WHAT IS BEING ASKED
Write out the data below in full. Keep it exact.

####################

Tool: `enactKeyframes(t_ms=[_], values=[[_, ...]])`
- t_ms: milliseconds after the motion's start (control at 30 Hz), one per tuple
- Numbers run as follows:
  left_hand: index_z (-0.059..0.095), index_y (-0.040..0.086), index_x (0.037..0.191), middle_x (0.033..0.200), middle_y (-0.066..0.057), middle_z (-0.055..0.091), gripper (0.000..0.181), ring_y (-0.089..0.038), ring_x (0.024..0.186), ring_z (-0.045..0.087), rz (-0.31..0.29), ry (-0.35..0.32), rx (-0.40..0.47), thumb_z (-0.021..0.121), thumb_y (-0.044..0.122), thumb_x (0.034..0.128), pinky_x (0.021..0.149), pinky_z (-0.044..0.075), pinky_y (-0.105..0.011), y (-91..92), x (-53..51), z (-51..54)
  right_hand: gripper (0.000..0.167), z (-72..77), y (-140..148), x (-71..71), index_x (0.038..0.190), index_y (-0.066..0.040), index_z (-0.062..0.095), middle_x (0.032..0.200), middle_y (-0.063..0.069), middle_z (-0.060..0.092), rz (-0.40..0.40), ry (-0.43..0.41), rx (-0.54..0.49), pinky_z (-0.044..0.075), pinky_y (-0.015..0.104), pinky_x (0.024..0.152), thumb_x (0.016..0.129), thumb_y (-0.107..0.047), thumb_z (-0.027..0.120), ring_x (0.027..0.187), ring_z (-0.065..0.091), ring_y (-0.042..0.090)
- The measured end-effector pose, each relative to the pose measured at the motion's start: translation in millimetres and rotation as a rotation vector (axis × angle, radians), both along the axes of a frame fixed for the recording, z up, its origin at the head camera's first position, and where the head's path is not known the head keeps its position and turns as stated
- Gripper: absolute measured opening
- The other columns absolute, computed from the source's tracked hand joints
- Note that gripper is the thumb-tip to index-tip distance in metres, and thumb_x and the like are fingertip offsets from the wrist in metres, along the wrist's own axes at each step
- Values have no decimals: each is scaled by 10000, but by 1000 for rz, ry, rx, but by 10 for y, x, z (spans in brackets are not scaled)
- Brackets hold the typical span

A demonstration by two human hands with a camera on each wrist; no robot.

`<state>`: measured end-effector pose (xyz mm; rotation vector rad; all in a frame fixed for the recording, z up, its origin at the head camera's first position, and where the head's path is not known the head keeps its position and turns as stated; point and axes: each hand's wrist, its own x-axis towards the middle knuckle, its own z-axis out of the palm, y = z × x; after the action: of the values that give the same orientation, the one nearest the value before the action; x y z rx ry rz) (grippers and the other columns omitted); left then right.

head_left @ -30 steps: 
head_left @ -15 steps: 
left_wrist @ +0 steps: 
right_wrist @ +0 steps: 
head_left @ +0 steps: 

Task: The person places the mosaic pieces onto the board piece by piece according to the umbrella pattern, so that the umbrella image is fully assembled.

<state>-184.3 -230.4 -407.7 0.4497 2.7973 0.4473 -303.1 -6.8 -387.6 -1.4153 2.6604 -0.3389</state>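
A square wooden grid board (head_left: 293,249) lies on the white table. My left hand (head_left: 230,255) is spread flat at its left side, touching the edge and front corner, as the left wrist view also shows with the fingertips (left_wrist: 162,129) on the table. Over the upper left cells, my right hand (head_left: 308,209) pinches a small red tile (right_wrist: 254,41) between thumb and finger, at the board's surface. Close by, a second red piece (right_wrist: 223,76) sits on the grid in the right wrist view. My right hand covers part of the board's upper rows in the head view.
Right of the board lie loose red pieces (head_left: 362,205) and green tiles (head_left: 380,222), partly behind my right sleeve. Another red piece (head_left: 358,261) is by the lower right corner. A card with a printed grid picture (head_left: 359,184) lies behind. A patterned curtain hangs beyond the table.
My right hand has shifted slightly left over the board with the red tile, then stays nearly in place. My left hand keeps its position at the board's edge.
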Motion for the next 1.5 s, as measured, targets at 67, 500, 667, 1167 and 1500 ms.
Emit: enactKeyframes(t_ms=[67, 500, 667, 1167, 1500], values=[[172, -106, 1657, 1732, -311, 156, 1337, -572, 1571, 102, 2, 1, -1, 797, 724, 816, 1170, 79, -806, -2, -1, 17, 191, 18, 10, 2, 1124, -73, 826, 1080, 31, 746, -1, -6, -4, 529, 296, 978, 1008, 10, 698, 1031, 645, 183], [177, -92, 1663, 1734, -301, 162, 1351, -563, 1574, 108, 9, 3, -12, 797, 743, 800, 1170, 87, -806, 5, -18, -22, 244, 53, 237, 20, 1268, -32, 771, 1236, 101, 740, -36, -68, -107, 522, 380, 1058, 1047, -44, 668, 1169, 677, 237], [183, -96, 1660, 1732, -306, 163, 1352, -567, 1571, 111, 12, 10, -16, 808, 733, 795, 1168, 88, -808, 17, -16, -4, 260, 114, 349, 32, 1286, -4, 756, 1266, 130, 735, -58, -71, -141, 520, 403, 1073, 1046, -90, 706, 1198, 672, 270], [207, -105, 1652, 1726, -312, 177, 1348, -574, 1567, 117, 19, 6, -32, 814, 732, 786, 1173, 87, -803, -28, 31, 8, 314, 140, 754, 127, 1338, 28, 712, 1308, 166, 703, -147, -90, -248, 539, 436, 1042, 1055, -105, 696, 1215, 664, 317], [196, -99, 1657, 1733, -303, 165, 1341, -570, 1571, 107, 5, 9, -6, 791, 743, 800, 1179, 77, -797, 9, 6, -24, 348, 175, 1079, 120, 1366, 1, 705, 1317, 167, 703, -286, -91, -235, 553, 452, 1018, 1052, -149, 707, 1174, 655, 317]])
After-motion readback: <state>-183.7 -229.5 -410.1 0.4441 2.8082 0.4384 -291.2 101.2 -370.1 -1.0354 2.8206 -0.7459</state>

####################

RESULT FOR THIS EXERCISE
Tool: `enactKeyframes(t_ms=[_], values=[[_, ...]])`
- t_ms: milliseconds after the motion's start (control at 30 Hz), one per tuple
- Numbers run as follows:
  left_hand: index_z (-0.059..0.095), index_y (-0.040..0.086), index_x (0.037..0.191), middle_x (0.033..0.200), middle_y (-0.066..0.057), middle_z (-0.055..0.091), gripper (0.000..0.181), ring_y (-0.089..0.038), ring_x (0.024..0.186), ring_z (-0.045..0.087), rz (-0.31..0.29), ry (-0.35..0.32), rx (-0.40..0.47), thumb_z (-0.021..0.121), thumb_y (-0.044..0.122), thumb_x (0.034..0.128), pinky_x (0.021..0.149), pinky_z (-0.044..0.075), pinky_y (-0.105..0.011), y (-91..92), x (-53..51), z (-51..54)
  right_hand: gripper (0.000..0.167), z (-72..77), y (-140..148), x (-71..71), index_x (0.038..0.190), index_y (-0.066..0.040), index_z (-0.062..0.095), middle_x (0.032..0.200), middle_y (-0.063..0.069), middle_z (-0.060..0.092), rz (-0.40..0.40), ry (-0.43..0.41), rx (-0.54..0.49), pinky_z (-0.044..0.075), pinky_y (-0.015..0.104), pinky_x (0.024..0.152), thumb_x (0.016..0.129), thumb_y (-0.107..0.047), thumb_z (-0.027..0.120), ring_x (0.027..0.187), ring_z (-0.065..0.091), ring_y (-0.042..0.090)
- The measured end-effector pose, each relative to the pose measured at the motion's start: translation in millimetres and rotation as a rotation vector (axis × angle, radians), both along the axes of a frame fixed for the recording, z up, its origin at the head camera's first position, and where the head's path is not known the head keeps its position and turns as stated
- Gripper: absolute measured opening
- The other columns absolute, computed from the source's tracked hand joints
- Note that gripper is the thumb-tip to index-tip distance in metres, and thumb_x and the like are fingertip offsets from the wrist in metres, along the wrist's own axes at each step
- Values have no decimals: each is scaled by 10000, but by 1000 for rz, ry, rx, but by 10 for y, x, z (spans in brackets are not scaled)
- Brackets hold the typical span

A demonstration by two human hands with a camera on each wrist; no robot.

`<state>`: measured end-effector pose (xyz mm; rotation vector rad; all in a frame fixed for the recording, z up, its origin at the head camera's first position, and where the head's path is not known the head keeps its position and turns as stated; point and axes: each hand's wrist, its own x-axis towards the middle knuckle, its own z-axis out of the palm, y = z × x; after the action: of the values that give the same orientation, the one nearest the value before the action; x y z rx ry rz) (grippers and the other columns omitted); left then right.

head_left @ -30 steps: 
head_left @ -15 steps: 
left_wrist @ +0 steps: 
right_wrist @ +0 steps: 
head_left @ +0 steps: 

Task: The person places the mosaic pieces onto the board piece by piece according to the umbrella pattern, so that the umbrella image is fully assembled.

<state>-184.3 -230.4 -407.7 0.4497 2.7973 0.4473 -303.1 -6.8 -387.6 -1.4153 2.6604 -0.3389</state>
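A square wooden grid board (head_left: 293,249) lies on the white table. My left hand (head_left: 230,255) is spread flat at its left side, touching the edge and front corner, as the left wrist view also shows with the fingertips (left_wrist: 162,129) on the table. Over the upper left cells, my right hand (head_left: 308,209) pinches a small red tile (right_wrist: 254,41) between thumb and finger, at the board's surface. Close by, a second red piece (right_wrist: 223,76) sits on the grid in the right wrist view. My right hand covers part of the board's upper rows in the head view.
Right of the board lie loose red pieces (head_left: 362,205) and green tiles (head_left: 380,222), partly behind my right sleeve. Another red piece (head_left: 358,261) is by the lower right corner. A card with a printed grid picture (head_left: 359,184) lies behind. A patterned curtain hangs beyond the table.
My right hand has shifted slightly left over the board with the red tile, then stays nearly in place. My left hand keeps its position at the board's edge.
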Motion for the next 1.5 s, as measured, targets at 67, 500, 667, 1167 and 1500 ms.
Emit: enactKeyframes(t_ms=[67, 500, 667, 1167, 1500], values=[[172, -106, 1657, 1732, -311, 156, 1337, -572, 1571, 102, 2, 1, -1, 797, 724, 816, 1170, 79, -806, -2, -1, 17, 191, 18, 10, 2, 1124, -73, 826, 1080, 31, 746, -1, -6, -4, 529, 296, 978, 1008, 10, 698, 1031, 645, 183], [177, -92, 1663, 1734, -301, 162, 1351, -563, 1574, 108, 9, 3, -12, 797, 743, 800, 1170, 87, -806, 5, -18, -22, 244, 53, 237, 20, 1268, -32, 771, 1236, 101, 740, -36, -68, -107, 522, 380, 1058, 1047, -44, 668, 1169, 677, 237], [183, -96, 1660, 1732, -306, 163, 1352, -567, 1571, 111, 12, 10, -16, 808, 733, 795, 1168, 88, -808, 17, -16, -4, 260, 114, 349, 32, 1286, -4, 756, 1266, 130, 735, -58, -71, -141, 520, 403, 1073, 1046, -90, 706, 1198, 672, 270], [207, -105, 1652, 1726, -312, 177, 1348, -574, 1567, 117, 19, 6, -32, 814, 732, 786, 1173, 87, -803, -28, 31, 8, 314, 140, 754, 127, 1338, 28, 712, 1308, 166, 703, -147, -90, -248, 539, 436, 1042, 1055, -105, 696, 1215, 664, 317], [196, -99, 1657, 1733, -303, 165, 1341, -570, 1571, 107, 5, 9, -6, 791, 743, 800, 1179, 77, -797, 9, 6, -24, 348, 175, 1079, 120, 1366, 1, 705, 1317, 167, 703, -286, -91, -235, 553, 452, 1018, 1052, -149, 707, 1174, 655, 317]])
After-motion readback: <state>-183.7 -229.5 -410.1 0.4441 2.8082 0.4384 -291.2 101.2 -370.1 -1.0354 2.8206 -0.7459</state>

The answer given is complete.